- **Exercise details**: Pick every line from the data below that contains the string "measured" and copy it.

Data extracted from a collection
==================================================

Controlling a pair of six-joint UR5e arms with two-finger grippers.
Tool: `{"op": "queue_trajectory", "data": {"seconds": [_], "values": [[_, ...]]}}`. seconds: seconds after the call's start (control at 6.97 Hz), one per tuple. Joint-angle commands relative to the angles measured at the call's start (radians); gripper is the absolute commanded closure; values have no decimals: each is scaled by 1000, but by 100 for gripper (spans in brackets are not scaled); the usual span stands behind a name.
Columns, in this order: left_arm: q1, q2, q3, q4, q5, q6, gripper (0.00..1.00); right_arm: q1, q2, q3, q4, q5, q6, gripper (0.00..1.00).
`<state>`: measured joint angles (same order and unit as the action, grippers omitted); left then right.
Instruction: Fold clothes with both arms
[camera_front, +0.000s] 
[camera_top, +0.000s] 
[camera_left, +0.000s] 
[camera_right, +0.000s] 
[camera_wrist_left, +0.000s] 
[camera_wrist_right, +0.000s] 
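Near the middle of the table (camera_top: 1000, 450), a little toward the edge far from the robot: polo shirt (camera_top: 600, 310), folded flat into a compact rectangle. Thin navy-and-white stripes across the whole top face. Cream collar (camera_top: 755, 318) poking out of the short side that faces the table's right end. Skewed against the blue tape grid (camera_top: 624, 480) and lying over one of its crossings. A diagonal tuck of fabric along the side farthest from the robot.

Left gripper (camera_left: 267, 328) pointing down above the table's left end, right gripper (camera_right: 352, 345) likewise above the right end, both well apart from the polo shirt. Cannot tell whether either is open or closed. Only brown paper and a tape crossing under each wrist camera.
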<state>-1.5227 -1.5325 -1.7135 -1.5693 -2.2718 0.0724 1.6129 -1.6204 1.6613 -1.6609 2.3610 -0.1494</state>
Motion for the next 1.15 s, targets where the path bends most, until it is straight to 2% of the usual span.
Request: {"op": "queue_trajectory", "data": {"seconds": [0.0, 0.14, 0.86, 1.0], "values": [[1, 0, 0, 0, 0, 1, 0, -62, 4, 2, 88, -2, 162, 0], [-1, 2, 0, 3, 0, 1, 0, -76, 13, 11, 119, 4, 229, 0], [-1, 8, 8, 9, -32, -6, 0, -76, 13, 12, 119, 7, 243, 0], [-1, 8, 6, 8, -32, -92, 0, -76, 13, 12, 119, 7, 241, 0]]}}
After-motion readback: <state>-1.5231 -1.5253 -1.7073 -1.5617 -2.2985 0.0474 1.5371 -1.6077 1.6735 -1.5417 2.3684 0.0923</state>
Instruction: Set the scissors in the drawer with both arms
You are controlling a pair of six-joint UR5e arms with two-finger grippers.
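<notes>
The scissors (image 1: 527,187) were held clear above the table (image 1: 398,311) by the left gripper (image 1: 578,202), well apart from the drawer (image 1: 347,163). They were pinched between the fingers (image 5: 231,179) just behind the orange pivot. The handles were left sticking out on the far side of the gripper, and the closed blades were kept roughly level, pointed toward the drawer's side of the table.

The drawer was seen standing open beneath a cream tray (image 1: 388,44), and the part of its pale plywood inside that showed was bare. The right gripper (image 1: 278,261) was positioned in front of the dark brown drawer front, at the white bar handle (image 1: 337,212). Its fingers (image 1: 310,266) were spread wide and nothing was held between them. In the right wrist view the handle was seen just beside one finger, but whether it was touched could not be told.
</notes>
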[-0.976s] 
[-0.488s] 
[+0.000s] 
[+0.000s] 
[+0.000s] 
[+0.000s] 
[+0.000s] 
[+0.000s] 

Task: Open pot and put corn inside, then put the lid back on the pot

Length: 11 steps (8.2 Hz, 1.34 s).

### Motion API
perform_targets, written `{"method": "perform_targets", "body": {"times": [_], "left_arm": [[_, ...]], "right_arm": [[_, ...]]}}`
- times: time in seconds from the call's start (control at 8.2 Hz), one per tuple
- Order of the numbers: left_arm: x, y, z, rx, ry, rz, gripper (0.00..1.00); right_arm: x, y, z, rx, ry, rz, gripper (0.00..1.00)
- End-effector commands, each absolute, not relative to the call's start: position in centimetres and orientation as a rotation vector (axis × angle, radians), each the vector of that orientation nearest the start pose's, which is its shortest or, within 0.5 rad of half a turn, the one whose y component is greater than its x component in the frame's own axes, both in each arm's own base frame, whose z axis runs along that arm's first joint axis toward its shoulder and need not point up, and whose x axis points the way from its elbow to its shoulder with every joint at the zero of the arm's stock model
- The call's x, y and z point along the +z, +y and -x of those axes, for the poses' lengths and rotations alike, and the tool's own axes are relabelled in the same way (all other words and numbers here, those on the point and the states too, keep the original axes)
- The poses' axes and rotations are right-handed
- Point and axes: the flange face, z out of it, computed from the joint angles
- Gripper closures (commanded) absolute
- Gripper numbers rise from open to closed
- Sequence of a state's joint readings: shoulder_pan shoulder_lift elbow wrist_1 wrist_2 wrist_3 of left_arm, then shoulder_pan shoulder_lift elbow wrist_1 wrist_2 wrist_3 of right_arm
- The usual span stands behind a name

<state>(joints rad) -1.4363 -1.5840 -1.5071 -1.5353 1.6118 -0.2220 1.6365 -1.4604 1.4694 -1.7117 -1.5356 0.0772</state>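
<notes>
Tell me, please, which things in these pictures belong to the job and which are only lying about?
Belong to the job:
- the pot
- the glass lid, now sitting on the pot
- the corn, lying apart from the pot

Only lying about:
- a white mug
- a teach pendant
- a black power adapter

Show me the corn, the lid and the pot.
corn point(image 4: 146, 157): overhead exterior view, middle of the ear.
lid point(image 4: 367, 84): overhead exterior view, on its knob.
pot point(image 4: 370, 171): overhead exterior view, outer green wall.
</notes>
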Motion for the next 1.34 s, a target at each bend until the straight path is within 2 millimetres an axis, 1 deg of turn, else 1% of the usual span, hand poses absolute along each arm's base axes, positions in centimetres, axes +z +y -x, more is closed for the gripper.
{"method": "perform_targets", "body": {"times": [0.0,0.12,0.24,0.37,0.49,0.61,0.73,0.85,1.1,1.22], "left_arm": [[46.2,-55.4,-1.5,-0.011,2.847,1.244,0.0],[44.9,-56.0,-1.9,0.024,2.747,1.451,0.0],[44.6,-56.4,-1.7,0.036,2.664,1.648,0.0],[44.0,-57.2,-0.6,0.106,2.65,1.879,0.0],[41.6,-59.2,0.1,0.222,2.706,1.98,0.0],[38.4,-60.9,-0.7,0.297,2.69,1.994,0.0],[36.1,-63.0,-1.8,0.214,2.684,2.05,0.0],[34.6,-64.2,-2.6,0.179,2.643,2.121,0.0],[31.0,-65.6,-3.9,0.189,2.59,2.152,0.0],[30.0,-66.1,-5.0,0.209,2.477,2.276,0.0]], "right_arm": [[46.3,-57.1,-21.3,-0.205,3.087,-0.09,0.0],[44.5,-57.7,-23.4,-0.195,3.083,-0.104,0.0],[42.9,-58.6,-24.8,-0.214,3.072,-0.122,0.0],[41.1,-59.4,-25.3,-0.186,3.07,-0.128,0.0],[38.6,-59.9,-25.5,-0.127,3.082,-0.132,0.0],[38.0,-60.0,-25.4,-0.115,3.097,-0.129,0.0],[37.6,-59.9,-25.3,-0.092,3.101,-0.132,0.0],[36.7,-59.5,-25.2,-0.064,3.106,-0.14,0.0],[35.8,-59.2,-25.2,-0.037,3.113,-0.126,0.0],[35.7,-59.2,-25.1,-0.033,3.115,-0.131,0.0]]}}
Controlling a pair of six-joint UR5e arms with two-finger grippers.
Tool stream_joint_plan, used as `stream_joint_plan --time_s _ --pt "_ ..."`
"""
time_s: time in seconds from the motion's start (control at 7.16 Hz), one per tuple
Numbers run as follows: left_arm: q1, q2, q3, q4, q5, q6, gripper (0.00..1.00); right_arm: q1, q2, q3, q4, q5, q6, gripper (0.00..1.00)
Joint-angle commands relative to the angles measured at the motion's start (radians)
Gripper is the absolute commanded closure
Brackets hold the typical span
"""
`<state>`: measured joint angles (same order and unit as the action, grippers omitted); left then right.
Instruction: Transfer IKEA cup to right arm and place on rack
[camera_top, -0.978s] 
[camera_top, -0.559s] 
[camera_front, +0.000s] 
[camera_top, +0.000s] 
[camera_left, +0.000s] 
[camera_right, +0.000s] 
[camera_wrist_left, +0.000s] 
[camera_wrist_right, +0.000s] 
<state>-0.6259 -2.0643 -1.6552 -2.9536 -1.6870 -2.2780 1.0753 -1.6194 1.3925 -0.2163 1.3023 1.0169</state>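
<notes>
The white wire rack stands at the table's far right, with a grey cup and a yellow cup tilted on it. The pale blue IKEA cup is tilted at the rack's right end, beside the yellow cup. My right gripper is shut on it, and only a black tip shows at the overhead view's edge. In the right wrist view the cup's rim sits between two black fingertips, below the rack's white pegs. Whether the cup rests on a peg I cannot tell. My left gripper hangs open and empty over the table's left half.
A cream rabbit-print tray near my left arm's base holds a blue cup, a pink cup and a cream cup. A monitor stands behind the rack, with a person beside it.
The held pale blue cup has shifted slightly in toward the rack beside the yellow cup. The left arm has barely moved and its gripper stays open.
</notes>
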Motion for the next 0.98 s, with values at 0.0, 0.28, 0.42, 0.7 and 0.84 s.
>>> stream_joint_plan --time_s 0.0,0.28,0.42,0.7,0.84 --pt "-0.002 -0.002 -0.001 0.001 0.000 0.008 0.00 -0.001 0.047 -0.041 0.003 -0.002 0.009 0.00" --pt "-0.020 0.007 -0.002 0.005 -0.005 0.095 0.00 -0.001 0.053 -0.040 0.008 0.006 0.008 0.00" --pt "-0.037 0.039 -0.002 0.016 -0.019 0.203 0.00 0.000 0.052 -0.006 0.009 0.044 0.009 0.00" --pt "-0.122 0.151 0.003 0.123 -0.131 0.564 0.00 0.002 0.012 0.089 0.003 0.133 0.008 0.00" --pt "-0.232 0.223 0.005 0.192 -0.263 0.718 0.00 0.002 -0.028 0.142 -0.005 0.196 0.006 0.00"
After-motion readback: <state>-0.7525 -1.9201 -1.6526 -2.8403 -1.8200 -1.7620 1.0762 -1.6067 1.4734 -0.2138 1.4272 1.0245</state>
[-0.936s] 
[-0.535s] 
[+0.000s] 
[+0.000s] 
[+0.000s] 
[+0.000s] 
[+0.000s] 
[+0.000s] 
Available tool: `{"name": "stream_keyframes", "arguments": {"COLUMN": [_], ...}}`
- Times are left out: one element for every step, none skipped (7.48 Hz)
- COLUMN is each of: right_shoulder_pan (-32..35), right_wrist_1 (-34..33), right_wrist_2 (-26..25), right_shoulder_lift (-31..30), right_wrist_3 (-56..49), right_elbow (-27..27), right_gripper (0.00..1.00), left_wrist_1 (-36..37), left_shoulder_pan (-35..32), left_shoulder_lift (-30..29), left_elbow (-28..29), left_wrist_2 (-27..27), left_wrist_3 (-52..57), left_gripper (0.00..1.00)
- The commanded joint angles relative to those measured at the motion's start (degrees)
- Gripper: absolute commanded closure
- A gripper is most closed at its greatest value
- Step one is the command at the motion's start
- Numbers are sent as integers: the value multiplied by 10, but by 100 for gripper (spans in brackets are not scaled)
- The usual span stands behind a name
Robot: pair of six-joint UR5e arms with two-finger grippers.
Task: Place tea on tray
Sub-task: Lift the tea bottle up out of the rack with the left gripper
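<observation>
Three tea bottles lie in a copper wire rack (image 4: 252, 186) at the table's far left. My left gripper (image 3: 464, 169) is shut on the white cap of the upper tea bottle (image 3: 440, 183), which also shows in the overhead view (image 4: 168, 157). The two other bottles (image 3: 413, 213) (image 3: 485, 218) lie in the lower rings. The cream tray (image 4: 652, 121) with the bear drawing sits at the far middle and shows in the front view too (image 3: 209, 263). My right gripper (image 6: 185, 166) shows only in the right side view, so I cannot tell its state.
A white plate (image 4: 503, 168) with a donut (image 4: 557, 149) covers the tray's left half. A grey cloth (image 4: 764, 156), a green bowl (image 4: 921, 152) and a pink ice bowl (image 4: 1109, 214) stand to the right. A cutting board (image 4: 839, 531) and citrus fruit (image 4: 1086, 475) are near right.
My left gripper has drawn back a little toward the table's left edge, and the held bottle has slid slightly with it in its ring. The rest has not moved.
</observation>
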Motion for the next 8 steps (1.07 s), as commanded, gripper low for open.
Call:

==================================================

- **Exercise answer**:
Tool: `{"op": "queue_trajectory", "data": {"seconds": [_], "values": [[_, ...]]}}`. seconds: seconds after the call's start (control at 6.97 Hz), one per tuple. Joint-angle commands relative to the angles measured at the call's start (radians); gripper is the absolute commanded closure; values have no decimals: each is scaled by 1000, but by 100 for gripper (spans in brackets are not scaled); the usual span stands behind a name.
`<state>`: measured joint angles (same order and unit as the action, grippers omitted); left then right.
Joint-angle commands relative to the angles measured at the motion's start (radians)
`<state>`: measured joint angles (same order and unit as the action, grippers omitted); left then right.
- The commanded joint angles relative to those measured at the motion's start (degrees)

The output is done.